In response to a sharp rise in credit-based stock investments, South Korean banks are tightening lending conditions for high-income earners by reducing their credit limits for new loans.

The Financial Services Commission reported that total household debt across all financial institutions increased by 9.3 trillion won in May, a significant acceleration from the previous month. While mortgage lending saw a slight decrease, other loans, including credit loans, surged by 5.3 trillion won. This increase was particularly pronounced in overdraft accounts, which grew by 2.6 trillion won, reflecting a trend where individuals are increasingly using borrowed funds for stock market participation.

Banks are implementing self-regulatory measures, including lowering the maximum credit line for new loans to high-income individuals and waiving mid-term repayment fees. These actions are designed to encourage borrowers to pay down existing debt, as many are reportedly choosing to maintain loans rather than repay them, anticipating higher returns from stock market investments.

Concerns are growing that individuals, even those with high incomes, are relying on credit lines to fund investments, potentially leading to increased financial instability.

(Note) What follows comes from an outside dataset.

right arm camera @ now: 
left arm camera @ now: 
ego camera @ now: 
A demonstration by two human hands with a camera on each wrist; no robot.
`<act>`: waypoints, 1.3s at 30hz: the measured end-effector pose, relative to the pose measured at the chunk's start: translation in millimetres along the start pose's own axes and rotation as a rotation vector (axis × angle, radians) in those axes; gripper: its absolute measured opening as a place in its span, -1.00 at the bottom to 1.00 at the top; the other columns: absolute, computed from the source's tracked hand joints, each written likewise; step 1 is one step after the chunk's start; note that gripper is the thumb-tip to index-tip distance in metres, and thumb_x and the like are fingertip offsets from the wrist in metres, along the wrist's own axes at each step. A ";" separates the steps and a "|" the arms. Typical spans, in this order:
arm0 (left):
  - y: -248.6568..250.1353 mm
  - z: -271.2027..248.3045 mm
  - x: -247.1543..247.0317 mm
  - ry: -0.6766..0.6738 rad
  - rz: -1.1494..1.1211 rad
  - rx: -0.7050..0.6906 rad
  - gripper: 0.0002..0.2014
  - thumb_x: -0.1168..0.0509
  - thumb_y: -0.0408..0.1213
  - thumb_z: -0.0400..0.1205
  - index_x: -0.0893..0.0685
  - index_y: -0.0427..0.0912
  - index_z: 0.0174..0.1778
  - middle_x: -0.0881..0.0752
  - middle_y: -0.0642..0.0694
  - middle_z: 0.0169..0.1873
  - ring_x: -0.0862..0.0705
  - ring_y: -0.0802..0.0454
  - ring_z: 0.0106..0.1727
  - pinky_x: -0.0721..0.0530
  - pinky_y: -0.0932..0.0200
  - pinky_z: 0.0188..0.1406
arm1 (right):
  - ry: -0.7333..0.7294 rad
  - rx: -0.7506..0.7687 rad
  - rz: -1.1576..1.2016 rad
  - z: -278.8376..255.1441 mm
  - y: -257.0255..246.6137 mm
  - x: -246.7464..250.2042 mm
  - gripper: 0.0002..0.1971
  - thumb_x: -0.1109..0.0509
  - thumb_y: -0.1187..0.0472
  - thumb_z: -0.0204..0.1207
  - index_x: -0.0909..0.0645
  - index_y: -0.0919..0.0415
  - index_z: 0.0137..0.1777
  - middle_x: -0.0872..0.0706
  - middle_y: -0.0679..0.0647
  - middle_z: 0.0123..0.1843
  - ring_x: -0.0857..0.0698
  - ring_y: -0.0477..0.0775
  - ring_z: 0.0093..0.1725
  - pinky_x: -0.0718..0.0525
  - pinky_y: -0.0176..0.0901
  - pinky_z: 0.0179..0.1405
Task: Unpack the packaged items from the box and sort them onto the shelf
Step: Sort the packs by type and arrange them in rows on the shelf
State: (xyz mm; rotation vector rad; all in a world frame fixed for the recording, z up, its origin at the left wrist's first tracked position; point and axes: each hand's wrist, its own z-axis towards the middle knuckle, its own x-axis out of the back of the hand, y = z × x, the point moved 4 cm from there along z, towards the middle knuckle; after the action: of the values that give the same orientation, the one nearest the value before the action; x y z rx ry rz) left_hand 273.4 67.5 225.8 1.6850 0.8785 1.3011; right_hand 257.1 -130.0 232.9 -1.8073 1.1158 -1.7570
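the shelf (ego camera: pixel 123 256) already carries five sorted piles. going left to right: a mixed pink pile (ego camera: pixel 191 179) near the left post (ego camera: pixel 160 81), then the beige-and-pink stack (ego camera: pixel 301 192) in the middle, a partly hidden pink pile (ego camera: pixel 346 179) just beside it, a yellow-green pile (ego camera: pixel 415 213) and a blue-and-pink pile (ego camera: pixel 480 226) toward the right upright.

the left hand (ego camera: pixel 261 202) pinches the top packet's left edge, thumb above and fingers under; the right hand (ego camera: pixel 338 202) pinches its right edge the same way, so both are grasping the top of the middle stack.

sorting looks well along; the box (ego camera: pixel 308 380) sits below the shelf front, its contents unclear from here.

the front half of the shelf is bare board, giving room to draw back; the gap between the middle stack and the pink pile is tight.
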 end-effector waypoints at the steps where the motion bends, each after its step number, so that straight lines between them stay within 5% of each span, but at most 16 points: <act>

The Financial Supervisory Service also noted 1,174 cases in the first quarter where borrowers violated agreements related to mortgage loans, such as promises to sell existing properties or refrain from purchasing additional ones.

To address these issues, banks are intensifying their monitoring of loan agreements and will enforce consequences, including loan recall, for violations. The aim is to manage household debt growth and mitigate risks associated with leveraged investment activities.